#### [Your goal]
Your task is to extract every line from the material below exactly.

--------

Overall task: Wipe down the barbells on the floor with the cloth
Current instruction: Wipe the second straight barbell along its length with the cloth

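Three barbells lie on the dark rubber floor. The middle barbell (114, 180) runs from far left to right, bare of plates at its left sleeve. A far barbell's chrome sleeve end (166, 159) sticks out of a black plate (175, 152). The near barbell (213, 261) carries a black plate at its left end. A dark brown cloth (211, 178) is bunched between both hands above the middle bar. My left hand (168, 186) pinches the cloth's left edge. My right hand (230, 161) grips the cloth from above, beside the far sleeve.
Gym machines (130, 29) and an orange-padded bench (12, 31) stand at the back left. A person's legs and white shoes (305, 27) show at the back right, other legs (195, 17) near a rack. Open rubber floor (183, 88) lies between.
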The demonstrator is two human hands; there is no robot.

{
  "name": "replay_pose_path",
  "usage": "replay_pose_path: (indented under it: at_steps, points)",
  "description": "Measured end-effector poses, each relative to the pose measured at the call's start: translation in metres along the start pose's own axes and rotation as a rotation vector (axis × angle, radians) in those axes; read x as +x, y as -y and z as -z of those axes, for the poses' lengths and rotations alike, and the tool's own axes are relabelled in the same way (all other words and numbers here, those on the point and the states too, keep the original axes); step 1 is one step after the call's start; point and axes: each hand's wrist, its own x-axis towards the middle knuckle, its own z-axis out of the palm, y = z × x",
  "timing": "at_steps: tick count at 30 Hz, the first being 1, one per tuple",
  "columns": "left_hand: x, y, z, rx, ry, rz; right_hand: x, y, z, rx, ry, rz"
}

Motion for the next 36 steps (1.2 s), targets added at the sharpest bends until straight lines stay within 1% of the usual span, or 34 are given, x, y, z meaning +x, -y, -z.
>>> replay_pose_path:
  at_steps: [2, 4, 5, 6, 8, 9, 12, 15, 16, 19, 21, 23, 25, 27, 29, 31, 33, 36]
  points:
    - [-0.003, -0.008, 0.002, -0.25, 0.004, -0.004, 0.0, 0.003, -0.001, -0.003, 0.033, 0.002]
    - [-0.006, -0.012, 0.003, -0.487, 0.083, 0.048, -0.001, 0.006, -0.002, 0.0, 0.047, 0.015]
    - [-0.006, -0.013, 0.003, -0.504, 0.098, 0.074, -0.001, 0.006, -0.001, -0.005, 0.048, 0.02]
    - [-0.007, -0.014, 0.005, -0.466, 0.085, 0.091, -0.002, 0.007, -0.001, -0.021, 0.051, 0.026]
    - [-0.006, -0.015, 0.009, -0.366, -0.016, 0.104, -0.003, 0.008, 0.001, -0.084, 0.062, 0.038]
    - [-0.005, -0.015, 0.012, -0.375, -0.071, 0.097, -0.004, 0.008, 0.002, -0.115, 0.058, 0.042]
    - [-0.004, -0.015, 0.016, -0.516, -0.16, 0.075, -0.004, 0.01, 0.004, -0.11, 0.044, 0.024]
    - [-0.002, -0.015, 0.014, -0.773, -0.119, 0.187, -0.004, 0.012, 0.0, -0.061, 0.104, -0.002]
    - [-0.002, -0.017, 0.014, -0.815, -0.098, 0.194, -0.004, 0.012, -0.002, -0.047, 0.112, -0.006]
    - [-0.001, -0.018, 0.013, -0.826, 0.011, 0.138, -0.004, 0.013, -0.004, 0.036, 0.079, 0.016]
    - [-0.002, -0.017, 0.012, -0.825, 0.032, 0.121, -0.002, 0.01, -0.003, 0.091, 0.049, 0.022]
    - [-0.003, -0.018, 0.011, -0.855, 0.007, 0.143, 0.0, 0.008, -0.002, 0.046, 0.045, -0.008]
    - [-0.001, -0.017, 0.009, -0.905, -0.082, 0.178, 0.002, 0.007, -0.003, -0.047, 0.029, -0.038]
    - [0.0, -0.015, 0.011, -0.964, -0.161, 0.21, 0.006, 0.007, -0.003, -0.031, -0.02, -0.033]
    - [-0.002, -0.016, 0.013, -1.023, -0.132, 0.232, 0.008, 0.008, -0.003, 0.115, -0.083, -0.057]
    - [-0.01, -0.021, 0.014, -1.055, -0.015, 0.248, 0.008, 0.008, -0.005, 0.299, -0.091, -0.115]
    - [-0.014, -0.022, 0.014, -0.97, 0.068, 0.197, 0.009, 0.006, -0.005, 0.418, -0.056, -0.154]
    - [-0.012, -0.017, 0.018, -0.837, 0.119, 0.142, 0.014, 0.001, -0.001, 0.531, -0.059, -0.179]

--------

#### [Answer to this exercise]
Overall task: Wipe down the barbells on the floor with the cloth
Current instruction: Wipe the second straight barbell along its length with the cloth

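Three barbells lie on the dark rubber floor. The middle barbell (114, 180) runs from far left to right, bare of plates at its left sleeve. A far barbell's chrome sleeve end (166, 159) sticks out of a black plate (175, 152). The near barbell (213, 261) carries a black plate at its left end. A dark brown cloth (211, 178) is bunched between both hands above the middle bar. My left hand (168, 186) pinches the cloth's left edge. My right hand (230, 161) grips the cloth from above, beside the far sleeve.
Gym machines (130, 29) and an orange-padded bench (12, 31) stand at the back left. A person's legs and white shoes (305, 27) show at the back right, other legs (195, 17) near a rack. Open rubber floor (183, 88) lies between.
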The demonstrator is two human hands; there is no robot.

{
  "name": "replay_pose_path",
  "usage": "replay_pose_path: (indented under it: at_steps, points)",
  "description": "Measured end-effector poses, each relative to the pose measured at the call's start: translation in metres along the start pose's own axes and rotation as a rotation vector (axis × angle, radians) in those axes; read x as +x, y as -y and z as -z of those axes, for the poses' lengths and rotations alike, and the tool's own axes are relabelled in the same way (all other words and numbers here, those on the point and the states too, keep the original axes); step 1 is one step after the call's start; point and axes: each hand's wrist, its own x-axis towards the middle knuckle, its own z-axis out of the palm, y = z × x",
  "timing": "at_steps: tick count at 30 Hz, the first being 1, one per tuple",
  "columns": "left_hand: x, y, z, rx, ry, rz; right_hand: x, y, z, rx, ry, rz"
}

Motion for the next 36 steps (1.2 s), targets added at the sharpest bends until straight lines stay within 1% of the usual span, or 34 are given, x, y, z meaning +x, -y, -z.
>>> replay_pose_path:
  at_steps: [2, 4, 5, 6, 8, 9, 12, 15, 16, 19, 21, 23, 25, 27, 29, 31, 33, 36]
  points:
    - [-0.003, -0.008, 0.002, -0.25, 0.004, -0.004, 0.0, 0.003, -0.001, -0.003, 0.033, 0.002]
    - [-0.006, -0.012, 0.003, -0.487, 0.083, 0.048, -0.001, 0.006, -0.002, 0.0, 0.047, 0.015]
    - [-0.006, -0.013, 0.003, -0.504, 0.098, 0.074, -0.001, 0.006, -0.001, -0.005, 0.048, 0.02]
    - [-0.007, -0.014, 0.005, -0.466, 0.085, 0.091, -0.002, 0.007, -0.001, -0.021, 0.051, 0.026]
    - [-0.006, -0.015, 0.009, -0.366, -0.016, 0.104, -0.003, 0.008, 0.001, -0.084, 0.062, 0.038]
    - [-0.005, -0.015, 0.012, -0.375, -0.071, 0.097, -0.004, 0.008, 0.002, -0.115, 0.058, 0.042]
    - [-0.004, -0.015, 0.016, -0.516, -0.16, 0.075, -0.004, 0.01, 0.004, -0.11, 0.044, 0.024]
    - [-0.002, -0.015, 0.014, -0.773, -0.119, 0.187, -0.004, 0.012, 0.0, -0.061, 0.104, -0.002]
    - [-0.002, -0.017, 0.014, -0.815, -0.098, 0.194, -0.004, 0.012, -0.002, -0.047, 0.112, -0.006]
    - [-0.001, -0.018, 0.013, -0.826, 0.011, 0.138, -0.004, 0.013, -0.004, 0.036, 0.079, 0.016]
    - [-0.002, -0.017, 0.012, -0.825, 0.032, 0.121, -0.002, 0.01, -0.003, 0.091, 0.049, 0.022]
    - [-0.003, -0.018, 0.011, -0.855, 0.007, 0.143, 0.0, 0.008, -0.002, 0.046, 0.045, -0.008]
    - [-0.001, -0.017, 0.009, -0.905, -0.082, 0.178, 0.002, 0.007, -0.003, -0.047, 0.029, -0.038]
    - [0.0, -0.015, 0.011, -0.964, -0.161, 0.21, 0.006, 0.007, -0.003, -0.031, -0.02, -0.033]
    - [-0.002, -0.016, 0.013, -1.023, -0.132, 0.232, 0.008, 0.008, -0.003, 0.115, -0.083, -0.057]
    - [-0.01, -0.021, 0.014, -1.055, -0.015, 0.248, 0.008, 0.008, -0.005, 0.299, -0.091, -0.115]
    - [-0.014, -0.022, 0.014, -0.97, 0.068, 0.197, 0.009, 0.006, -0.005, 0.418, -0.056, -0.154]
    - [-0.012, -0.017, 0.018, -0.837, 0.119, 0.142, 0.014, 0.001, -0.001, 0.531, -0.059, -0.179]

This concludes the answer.